Plusieurs bâtiments ont été touchés dans des localités telles que Kfar Hatta, Al-Manara, Anane et Ain al-Tiné. Une nouvelle vague de frappes a eu lieu sans préavis dans les villes du sud, notamment à Saksakiyeh et Sarafand. Bien qu'un cessez-le-feu ait été instauré en novembre 2024, mettant fin à plus d'un an de conflits, des frappes israéliennes continuent de se produire régulièrement contre des cibles au Liban, justifiées par des motivations anti-terroristes.

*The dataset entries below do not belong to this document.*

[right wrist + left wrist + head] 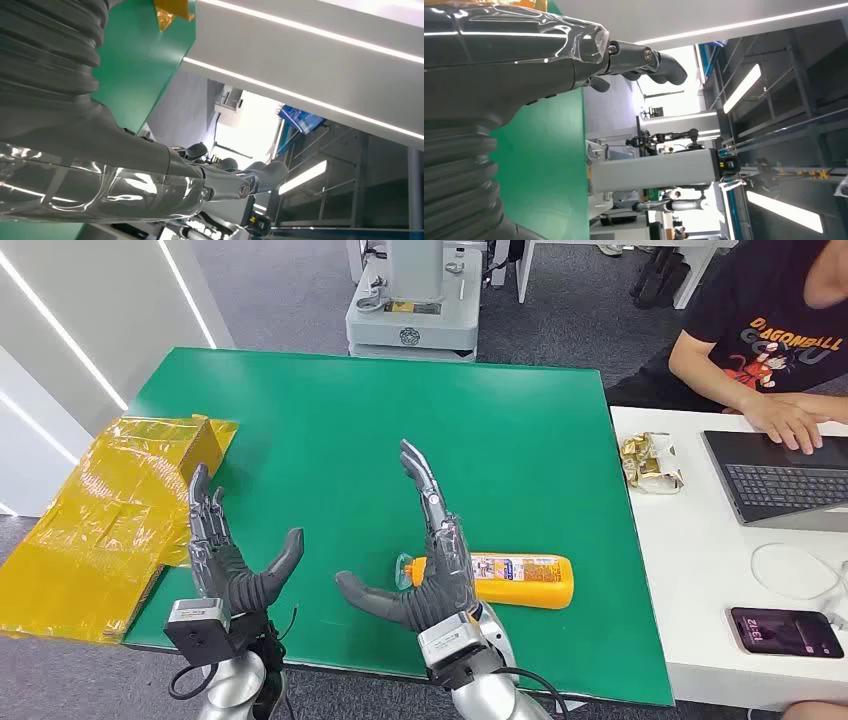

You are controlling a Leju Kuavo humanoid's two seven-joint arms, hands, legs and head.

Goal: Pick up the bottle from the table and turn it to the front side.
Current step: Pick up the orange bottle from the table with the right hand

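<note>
A: The orange plastic bottle (520,581) with the printed label lies on its side on the green tabletop (400,420), near the front edge, its clear cap end pointing toward our left and partly hidden behind our right hand (432,575)

B: How do we reckon it will handle?

A: We judge it light and fairly stiff, a smooth rounded body that may roll or slip if we pinch it off-centre. The label band in the middle looks like the best place to take it, thumb on one side and fingers on the other, away from the narrow cap

B: And our hands at this moment?

A: Our right hand stands upright above the tabletop, fingers straight and raised, thumb spread wide toward the left, so it is fully open and holds nothing. From the head view we cannot tell whether it touches the bottle; it seems to hang just in front of the cap end. Our left hand (225,560) is likewise open and empty, thumb out, near the crinkled yellow plastic-wrapped box (120,510) at the tabletop's left side
</note>
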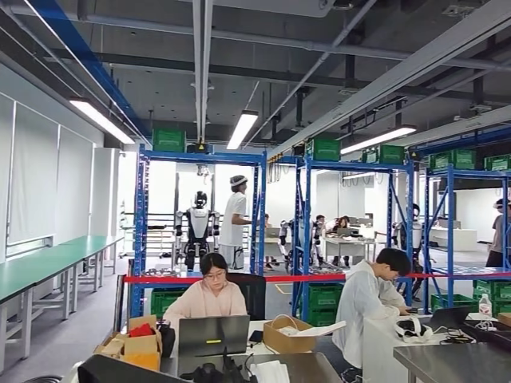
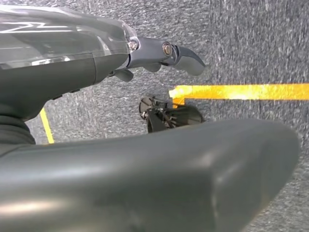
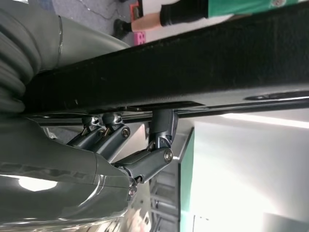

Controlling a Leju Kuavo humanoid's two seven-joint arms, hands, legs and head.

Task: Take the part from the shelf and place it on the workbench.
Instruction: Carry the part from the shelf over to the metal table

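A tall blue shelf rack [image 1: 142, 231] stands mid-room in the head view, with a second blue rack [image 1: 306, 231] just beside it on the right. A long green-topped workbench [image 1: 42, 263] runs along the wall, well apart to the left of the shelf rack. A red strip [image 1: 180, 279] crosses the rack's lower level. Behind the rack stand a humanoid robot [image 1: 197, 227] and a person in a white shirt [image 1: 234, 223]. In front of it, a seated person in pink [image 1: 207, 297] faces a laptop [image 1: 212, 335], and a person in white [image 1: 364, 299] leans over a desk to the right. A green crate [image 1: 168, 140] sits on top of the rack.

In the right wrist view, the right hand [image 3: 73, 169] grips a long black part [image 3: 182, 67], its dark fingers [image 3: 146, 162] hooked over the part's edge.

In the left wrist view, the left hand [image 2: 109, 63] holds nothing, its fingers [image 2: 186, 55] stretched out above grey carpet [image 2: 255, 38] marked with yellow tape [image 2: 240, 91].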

Le colonel Avichay Adraee, porte-parole de l'armée israélienne pour les médias arabophones, avait annoncé les frappes à l'avance, indiquant que la maison d'un responsable du Hamas tué lors d'une opération israélienne précédente était également une cible. Des témoins de l'AFP ont reporté des scènes de panique, avec des familles fuyant Kfar Hatta avant l'attaque, tandis que des drones patrouillaient le ciel.
Sous la pression croissante des États-Unis, le gouvernement libanais a récemment réaffirmé son engagement à désarmer le Hezbollah, dont l'influence a été affaiblie par les récents heurts avec Israël. L'armée libanaise a également promis de démanteler les structures militaires du Hezbollah le long de la frontière israélienne d'ici fin 2025.
La communauté internationale suit de près cette escalade des tensions. Une réunion gouvernementale au Liban est prévue pour discuter de la situation, tandis qu'un comité de surveillance du cessez-le-feu, comprenant les États-Unis, la France et l'ONU, se réunira mercredi. Le ministre israélien des Affaires étrangères, Gideon Saar, a qualifié les efforts libanais d'insuffisants, soulignant le besoin de mesures plus concrètes contre les activités du Hezbollah.
D'après le ministère libanais de la Santé, ces échanges de tirs ont coûté la vie à au moins 350 personnes au Liban depuis la signature du cessez-le-feu, renforçant l'urgence d'une résolution pacifique de la crise.